What is Video to Audio Extractor?

A free online video-to-audio extractor that rips the audio track out of your videos and saves them as standalone audio files, right in your browser. It processes a single clip or a whole batch of videos at once, so podcasters, editors, students and musicians can grab songs, voice-overs, interviews or lectures without installing desktop software. It reads common containers like MP4, MOV, WebM, MKV and AVI, and lets you re-encode to MP3, M4A (AAC) or WAV, copy the original stream untouched, trim to a start–end time, choose the output bitrate, normalize loudness, and downmix stereo to mono. Because it is powered by ffmpeg compiled to WebAssembly, the whole process happens on your device and your videos never leave your computer.

How to use Video to Audio Extractor

  1. Drop one or more video files onto the dropzone, or click to pick them. The first run downloads the in-browser conversion engine once.
  2. Wait a moment while each clip is read and its duration and source audio (codec, sample rate, channels) are detected.
  3. Choose an output format: MP3, M4A (AAC), WAV, or Original to copy the source audio without re-encoding.
  4. Optionally set a start and end time to trim every clip, and open Options to pick a bitrate, normalize loudness, or downmix to mono.
  5. Let each file extract automatically, preview any result in its player, then download a single file or use Download all.

Examples

Batch-extract MP3s from several clips

Drop a stack of MP4s at once, keep the format on MP3, and each clip is extracted to its own .mp3. Use Download all to save the whole batch in one go.

Trim and normalize a lecture

Set a start and end time to cut the intro, turn on Normalize loudness so a quiet recording plays back at a consistent level, and export a tidy M4A.

Copy original audio, or downmix to mono

Pick Original to stream-copy the source track with no quality loss and the fastest processing, or enable mono downmix to shrink a voice recording.

Frequently asked questions

Can I extract audio from several videos at once?
Yes. Drop multiple files and each one is extracted separately using the same format, bitrate and trim settings. Every result gets its own player and download button, and Download all saves them together.
How does trimming work?
Enter a start and end time in seconds. Every file is clipped to that range before extracting; leave the end blank to keep the audio to the very end.
What do the bitrate, normalize and mono options do?
Bitrate sets the quality of MP3 and M4A output. Normalize loudness evens out the volume using EBU R128 loudness targets, and mono downmix merges stereo channels into one.
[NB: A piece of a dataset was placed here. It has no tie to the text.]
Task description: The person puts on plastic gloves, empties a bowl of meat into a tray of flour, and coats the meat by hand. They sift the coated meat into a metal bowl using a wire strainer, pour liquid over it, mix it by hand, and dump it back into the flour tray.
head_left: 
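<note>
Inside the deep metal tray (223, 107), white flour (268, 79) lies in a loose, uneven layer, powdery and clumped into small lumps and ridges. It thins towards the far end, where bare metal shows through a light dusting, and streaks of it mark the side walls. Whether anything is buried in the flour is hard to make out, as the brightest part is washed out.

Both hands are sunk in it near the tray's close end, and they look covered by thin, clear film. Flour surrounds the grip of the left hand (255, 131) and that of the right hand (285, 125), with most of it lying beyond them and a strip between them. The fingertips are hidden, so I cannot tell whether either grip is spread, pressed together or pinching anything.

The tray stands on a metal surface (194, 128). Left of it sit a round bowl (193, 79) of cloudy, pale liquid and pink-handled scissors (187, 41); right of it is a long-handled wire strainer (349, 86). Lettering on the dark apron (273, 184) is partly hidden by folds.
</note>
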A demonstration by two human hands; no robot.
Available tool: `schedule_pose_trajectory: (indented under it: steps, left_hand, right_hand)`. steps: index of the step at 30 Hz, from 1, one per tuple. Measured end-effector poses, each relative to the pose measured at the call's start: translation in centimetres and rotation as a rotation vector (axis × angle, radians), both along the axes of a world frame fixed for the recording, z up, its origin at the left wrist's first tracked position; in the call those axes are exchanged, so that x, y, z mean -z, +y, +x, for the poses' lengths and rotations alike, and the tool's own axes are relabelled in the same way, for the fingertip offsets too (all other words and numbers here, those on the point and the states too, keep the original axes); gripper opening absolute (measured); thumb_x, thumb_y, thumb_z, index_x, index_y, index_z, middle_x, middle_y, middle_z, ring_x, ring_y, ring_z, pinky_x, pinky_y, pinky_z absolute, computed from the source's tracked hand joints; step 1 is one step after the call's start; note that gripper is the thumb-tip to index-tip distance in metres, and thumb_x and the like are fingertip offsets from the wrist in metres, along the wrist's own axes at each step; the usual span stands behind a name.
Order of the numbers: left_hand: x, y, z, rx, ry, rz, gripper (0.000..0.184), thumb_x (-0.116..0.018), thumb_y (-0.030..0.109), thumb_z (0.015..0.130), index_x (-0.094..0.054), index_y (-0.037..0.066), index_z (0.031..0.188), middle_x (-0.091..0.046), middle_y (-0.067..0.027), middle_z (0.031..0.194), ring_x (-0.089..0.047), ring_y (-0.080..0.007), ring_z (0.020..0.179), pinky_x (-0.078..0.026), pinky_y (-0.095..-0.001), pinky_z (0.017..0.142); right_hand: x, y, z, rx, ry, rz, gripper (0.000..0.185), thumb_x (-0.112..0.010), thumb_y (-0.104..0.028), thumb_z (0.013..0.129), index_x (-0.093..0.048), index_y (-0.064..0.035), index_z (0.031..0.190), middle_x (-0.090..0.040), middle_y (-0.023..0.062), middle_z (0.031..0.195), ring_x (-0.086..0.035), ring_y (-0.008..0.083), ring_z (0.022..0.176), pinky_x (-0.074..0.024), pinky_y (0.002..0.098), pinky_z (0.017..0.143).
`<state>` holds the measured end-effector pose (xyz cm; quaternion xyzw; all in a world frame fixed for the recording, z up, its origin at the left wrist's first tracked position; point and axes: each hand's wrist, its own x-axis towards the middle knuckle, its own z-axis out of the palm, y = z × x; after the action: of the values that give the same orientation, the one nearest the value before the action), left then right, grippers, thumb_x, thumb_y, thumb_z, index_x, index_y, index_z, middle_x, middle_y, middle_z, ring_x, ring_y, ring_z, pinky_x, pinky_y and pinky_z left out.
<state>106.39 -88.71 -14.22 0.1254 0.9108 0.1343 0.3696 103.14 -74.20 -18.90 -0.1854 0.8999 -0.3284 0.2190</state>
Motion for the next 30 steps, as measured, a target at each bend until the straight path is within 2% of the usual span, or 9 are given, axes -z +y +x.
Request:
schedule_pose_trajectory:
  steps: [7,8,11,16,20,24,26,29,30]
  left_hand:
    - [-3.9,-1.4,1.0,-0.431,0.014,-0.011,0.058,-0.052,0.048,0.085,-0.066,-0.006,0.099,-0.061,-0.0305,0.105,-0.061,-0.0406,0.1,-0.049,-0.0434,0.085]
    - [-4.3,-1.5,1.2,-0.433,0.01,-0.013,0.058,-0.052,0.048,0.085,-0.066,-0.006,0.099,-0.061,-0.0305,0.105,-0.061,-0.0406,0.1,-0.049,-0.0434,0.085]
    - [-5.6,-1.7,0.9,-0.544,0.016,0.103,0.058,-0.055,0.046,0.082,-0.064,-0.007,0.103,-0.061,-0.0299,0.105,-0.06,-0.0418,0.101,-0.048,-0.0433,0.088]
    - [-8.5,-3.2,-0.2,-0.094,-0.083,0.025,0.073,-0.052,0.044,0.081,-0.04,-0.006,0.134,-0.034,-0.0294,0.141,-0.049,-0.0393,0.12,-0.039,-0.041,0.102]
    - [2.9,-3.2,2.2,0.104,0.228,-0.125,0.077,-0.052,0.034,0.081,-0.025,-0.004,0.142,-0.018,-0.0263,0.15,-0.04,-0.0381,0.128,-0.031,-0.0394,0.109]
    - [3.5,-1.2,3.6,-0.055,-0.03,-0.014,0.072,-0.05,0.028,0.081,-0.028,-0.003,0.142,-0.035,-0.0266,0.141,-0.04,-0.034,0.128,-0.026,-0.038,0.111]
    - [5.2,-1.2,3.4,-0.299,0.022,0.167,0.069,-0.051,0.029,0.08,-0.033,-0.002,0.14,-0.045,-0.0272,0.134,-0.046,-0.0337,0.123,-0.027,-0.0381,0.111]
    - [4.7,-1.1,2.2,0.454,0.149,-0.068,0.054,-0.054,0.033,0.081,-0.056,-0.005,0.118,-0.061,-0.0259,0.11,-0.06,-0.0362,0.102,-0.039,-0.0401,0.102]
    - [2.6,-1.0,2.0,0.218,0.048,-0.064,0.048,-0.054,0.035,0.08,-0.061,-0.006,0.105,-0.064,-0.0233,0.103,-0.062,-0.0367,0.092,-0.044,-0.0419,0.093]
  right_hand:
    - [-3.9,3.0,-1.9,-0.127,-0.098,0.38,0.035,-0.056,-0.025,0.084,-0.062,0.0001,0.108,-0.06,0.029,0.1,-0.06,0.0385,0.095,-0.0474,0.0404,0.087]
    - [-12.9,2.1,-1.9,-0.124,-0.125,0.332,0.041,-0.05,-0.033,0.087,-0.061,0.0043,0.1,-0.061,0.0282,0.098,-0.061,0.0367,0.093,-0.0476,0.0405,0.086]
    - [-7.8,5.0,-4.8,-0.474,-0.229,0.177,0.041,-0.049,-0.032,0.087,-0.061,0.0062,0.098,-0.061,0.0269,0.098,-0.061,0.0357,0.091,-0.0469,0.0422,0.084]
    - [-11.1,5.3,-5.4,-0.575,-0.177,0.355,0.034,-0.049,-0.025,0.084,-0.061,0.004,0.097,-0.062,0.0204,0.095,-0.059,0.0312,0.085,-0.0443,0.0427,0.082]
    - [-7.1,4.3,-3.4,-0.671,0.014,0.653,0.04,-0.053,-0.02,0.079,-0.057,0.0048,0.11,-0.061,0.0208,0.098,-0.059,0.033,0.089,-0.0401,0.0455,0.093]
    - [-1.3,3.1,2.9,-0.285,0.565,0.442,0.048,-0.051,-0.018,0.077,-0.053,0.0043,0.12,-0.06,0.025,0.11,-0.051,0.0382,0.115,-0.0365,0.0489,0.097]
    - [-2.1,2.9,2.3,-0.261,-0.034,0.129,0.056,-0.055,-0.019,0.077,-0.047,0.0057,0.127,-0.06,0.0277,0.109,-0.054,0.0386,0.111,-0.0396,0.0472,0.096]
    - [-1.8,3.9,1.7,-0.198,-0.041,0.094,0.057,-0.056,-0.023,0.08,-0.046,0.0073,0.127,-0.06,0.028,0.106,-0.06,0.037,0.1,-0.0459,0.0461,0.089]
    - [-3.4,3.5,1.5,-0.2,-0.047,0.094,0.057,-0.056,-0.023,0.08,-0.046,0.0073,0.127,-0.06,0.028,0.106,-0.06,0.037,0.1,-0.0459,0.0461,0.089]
Normalizing or downmixing re-encodes the audio, so Original copy mode is skipped when either is on.
Is there a file size limit?
Everything runs in your browser's memory, so very large videos can run out of memory. Files over about 500MB show a warning and files over 2GB are blocked. For big clips, a desktop tool may work better.
Are my videos uploaded anywhere?
No. Extraction runs 100% client-side with ffmpeg compiled to WebAssembly. Your videos stay on your device and are never uploaded, sent, or stored on any server.